Les années insulaires by Philippe le Guillou

Les années insulaires by Philippe le Guillou

Auteur:Philippe le Guillou [Guillou, Philippe Le]
La langue: fra
Format: epub
ISBN: 9782072491764
Éditeur: Editions Gallimard
Publié: 2013-03-15T04:00:00+00:00


Quai des Célestins toujours, dans l’atmosphère charbonneuse d’un atelier sépulcral, entre deux balades avec le chien Ulysse jusqu’à la pointe de l’île Saint-Louis — je ne me lassais pas du passage des lourdes péniches ventrues, chargées de bois, de sable, de minerai — qui s’achevaient souvent dans le petit café du boulevard Henri-IV, face à la caserne de la Garde républicaine — là c’était un autre plaisir de voir défiler les chevaux superbes, étrillés, la robe impeccablement lustrée —, je continuais à travailler, levé d’assez bonne heure, selon un rituel bien établi. Dans des vies comme la mienne, sans patron, sans horaires, on perdait vite pied ; il fallait se créer des obligations, un programme, de vagues perspectives plutôt, puisque tout cela restait soumis à un nombre important d’aléas.

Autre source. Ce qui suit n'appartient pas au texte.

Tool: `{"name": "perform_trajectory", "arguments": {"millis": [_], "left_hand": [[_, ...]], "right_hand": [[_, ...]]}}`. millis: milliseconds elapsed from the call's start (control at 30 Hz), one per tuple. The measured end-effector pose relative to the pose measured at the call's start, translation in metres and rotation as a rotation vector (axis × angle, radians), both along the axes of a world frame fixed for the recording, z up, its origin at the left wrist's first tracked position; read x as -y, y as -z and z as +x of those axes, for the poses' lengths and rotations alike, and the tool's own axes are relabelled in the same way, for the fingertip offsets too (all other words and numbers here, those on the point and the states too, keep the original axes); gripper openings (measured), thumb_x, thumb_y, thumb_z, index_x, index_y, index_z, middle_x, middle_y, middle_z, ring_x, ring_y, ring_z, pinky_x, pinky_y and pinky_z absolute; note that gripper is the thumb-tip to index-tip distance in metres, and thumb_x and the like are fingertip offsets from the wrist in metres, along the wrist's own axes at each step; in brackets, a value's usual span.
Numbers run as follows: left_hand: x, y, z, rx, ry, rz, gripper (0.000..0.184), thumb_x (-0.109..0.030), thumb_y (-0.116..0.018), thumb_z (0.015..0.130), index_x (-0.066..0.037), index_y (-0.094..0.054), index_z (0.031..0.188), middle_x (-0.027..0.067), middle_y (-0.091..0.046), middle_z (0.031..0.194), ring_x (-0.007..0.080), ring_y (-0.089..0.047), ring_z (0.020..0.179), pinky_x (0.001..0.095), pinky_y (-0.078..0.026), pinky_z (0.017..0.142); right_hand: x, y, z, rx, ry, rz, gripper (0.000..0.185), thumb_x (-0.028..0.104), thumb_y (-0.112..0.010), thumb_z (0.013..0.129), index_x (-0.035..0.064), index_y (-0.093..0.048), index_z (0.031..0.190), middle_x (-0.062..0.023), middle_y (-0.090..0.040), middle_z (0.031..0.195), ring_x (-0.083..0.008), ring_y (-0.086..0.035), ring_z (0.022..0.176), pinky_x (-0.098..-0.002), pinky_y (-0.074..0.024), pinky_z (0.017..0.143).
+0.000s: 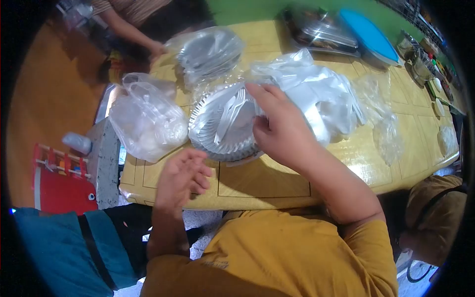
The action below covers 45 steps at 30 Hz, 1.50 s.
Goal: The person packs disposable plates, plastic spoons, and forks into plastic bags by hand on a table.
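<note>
On the table in front of me is a stack of silver plates (203, 131) with ridged rims. A white plastic fork (239, 105) and another white plastic utensil (225, 116) lie across the top plate. My right hand (284, 121) hovers over the plates' right side, thumb and forefinger apart, with nothing visible between them; its other fingers are partly hidden. By the table's front edge, my left hand (185, 175) is held with loosely curled fingers apart, empty, just below the plates.
A knotted white plastic bag (148, 119) sits left of the plates, white plastic bags (316, 94) to the right. Behind is a bagged stack of plates (210, 52), near another person's hand (157, 49). Covered trays (324, 34) and a blue-lidded container (371, 37) stand at the back.
</note>
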State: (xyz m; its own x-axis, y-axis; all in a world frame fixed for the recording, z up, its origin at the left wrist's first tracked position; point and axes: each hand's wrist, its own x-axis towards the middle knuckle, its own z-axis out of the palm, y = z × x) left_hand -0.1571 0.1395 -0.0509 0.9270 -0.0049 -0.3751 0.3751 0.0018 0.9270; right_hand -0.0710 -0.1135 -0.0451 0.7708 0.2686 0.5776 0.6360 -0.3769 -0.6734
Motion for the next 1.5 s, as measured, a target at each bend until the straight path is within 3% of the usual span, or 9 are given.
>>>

Grand Palais ou pas, il y aurait sans doute courant 1972 une nouvelle exposition chez Yvette Horace, elle me pourchassait, elle avait vu mes porteurs de crânes qui la ravissaient, elle regrettait que j’eusse renoncé aux barques fantômes et aux grèves bretonnes — « ça se vendait comme des petits pains... », répétait-elle —, le cycle des portraits l’avait surprise, mais elle déplorait qu’il m’arrimât trop nettement au régime en place et à ses princes. Les critiques, ses clients étaient souvent des bourgeois de gauche éclairés, elle était certes flattée que le président fût un visiteur régulier de la galerie — il venait de moins en moins, avais-je cru comprendre —, mais le côté affairiste, installé du régime, les scandales récents de spéculation immobilière qui l’avaient éclaboussé la révulsaient.

— Évidemment vous direz non, vous n’irez pas dans cette galère !

J’étais toujours étonné qu’on veuille décider pour moi. Ma vie, ma survie matérielle dépendaient largement des caprices et des choix de cette femme intelligente, brillante, aux manières brutales — l’âge venant, elle cachait ses rondeurs dans d’affreuses robes qui ressemblaient à des sacs anthracite qu’elle devait payer très cher —, mais je n’aimais pas qu’elle me dicte mon chemin. Elle l’avait compris du reste, nous nous connaissions depuis longtemps et les « ça oui ! ça non ! » qui avaient ponctué nos premiers échanges lorsqu’elle m’avait récupéré à la fermeture d’À l’Étoile scellée n’étaient plus de rigueur.

— Ils vont se le prendre en pleine gueule, c’est incroyable ! Mathey n’est pas l’homme de la situation, Domerg, le beau-frère de Pompidou, son conseiller pour les affaires culturelles, est pourtant un homme intelligent, il y a quelques sous-fifres un peu verts, tout cela s’engage mal ! N’y allez pas, je vous le redis, n’y allez pas !

Elle tournait depuis quelques minutes devant un chevalet retourné, elle était trop imposante pour se glisser entre la toile et le mur, pourtant ce n’est pas l’envie qui lui manquait.

— Qu’est-ce que c’est ? avait-elle fini par demander. Un éphèbe avec une relique, une barque fantôme, l’orgue de Jean Guillou dans les bois ?

— Un tableau mystérieux... Une toile qui s’efface peut-être à mesure que je la peins, une toile maudite qui se dérobe et épuise mes forces.